Thursday, December 13, 2007

Review: Of a Feather

Scott Weidensaul will be well-known to most readers for writing on conservation, especially Living on the Wind and The Ghost with Trembling Wings. His latest book, Of a Feather, tells the history of birding in the United States.

One of the challenges in writing a history of birding is to decide how to define birding. As readers of this blog know well, there are many ways that people interact with birds, from casual observation to bird feeding, from bird chasing to academic ornithology. (That assumes interaction through observation; people also interact with birds as pests, quarry, or dinner.) Weidensaul defines the term broadly to include the American ornithologists of the 18th and 19th centuries, as well as the hobbyists that we think of now as birdwatchers or birders.
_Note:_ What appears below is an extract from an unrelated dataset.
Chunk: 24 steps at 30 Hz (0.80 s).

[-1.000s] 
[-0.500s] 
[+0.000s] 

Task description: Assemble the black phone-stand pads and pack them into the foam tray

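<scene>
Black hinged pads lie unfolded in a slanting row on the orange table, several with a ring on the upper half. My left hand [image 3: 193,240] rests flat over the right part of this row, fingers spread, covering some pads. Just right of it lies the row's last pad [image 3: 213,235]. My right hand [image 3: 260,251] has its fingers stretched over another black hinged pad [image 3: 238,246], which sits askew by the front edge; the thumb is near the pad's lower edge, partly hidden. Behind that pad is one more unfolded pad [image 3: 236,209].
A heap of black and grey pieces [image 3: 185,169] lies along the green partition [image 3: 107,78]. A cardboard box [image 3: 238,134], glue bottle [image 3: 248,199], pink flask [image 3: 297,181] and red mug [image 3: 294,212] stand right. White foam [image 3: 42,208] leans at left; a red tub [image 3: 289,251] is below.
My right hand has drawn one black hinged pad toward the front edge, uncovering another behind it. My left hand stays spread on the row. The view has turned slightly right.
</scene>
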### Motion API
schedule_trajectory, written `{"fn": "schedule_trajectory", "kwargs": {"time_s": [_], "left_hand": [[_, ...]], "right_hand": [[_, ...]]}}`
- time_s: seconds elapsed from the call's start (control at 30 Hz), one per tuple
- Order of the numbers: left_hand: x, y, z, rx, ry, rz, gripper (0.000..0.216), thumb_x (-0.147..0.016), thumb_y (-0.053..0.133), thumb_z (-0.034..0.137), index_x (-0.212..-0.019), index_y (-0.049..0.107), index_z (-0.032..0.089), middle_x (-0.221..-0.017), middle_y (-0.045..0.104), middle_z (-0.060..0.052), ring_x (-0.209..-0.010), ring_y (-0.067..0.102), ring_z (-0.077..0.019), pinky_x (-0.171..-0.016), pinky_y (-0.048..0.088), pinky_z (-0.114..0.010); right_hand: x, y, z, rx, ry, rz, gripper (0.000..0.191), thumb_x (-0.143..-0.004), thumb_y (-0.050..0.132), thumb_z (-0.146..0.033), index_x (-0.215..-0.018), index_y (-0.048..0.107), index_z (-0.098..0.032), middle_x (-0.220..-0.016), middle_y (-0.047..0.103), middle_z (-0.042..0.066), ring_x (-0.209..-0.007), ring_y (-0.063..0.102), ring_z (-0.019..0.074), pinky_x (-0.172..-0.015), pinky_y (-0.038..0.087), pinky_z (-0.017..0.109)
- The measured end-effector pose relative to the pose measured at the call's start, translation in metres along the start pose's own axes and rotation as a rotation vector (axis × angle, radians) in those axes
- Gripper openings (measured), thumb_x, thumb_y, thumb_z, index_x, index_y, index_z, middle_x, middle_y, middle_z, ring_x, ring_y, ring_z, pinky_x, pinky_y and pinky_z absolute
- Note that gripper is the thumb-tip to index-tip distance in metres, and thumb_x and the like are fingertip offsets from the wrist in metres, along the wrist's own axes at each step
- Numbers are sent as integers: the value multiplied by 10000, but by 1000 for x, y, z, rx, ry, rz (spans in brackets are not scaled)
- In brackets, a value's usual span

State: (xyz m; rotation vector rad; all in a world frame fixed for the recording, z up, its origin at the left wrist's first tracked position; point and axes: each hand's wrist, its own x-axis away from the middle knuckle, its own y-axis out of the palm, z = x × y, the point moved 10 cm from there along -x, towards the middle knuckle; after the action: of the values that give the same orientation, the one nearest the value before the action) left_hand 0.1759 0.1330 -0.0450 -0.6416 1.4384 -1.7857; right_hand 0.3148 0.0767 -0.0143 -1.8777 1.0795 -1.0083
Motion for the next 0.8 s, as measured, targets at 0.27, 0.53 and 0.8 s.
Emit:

The first few chapters cover the early American ornithology. In the eighteenth and nineteenth centuries ornithology was practiced less as an academic profession than a pursuit of adventurers. Naturalists like Alexander Wilson and John James Audubon had little training in the sciences but sufficient curiosity and energy to travel in search of new birds to study. Knowledge about western bird species was advanced mainly by military expeditions, starting with Lewis and Clark's journey through the Louisiana Territory. As the nineteenth century progressed, Spencer Fullerton Baird of the Smithsonian Institution organized a network of cavalry officers like Charles Bendire and medical staff like Elliott Coues to collect specimens and record behavioral observations while at their frontier outposts.

In the late nineteenth century, ornithology began to turn from specimen collecting to organizing knowledge about birds. A fundamental question at the time was just how the continent's several hundred bird species related to one another. The American Ornithologists' Union was founded in 1883 for this purpose. Bird watching as a hobby first appeared around the same time that ornithology became steadily more academic. A prototypical field guide, Florence Merriam's Birds Through An Opera Glass, was published in 1889 and instructed readers about how to identify seventy species in the field.

Before the early twentieth century, visual identification and observation of birds was difficult, limited by the lack of good optics and optimal field guides. Following World War I, an influx of imported military-grade binoculars solved the first problem, and the growing popularity of bird study opened a market for field guides. This demand was finally filled in 1934 by the publication of Roger Tory Peterson's Field Guide to the Birds.

If I have a criticism of the book it is that it feels overly weighted towards the late twentieth century. The narrative for first few chapters on the eighteenth and nineteenth centuries is tightly-written and fast-paced. Once the book the reaches the mid-twentieth century, the pace of narration slows noticeably. Granted, it is somewhat difficult to avoid this since birding as a hobby boomed and diversified after World War II. Birding's post-war growth spurt was fueled in part by better optics and in part by the rapid expansion of the middle class (in a way not seen before or since). This period saw the founding of many publications devoted to birdwatching and developments in communications technology to support bird chasing on local, national, and world levels.

True to his conservationist roots, Weidensaul devotes the last chapter of his new book to an impassioned plea for birders to devote more effort to bird conservation. The image of listers who care little for birds' welfare is something of a caricature in my opinion. Most devoted listers that I know participate in bird census and atlas projects, contribute to conservation organizations, or lobby for habitat protection. Still, birdwatchers represent a large and enthusiastic constituency whose energy has probably not been tapped to its full potential.

Throughout the book, Weidensaul contextualizes developments in bird study within the larger patterns of American society, from the eighteenth century through the present. Extensive reading in primary source material allows him to put a human face on the trends he cites. Of a Feather is one of the best bird books that I have read this year. I highly recommend it for those who would like to know more about the history of American bird study.


Scott Weidensaul, Of a Feather: A Brief History of American Birding. Orlando, Florida: Harcourt, 2007. Pp. 358; illustrations, notes and bibliography, and index. $25.00. ISBN: 0151012473.